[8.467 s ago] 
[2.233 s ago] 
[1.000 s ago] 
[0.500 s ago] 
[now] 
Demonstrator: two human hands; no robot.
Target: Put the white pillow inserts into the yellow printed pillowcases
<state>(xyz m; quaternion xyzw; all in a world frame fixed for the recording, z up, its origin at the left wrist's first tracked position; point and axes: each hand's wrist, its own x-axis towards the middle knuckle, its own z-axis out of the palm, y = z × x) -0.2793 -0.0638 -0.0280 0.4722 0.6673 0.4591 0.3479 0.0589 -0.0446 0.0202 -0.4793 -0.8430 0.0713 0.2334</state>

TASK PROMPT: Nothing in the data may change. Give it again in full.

TASK ANSWER:
[8.467 s ago] 
[2.233 s ago] 
[1.000 s ago] 
[0.500 s ago] 
[now] 
Demonstrator: two human hands; no robot.
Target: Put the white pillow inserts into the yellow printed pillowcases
<state>(xyz m; quaternion xyzw; all in a world frame fixed for the recording, z up, its origin at the left wrist's first tracked position; point and axes: each hand's wrist, its own x-axis towards the middle knuckle, its own z-axis out of the palm, y = z × x) -0.2793 -0.0638 -0.0280 0.4722 0.6673 0.4591 0.3479 0.0589 -0.0446 0.0202 -0.4793 -0.8430 0.0713 0.2334</state>

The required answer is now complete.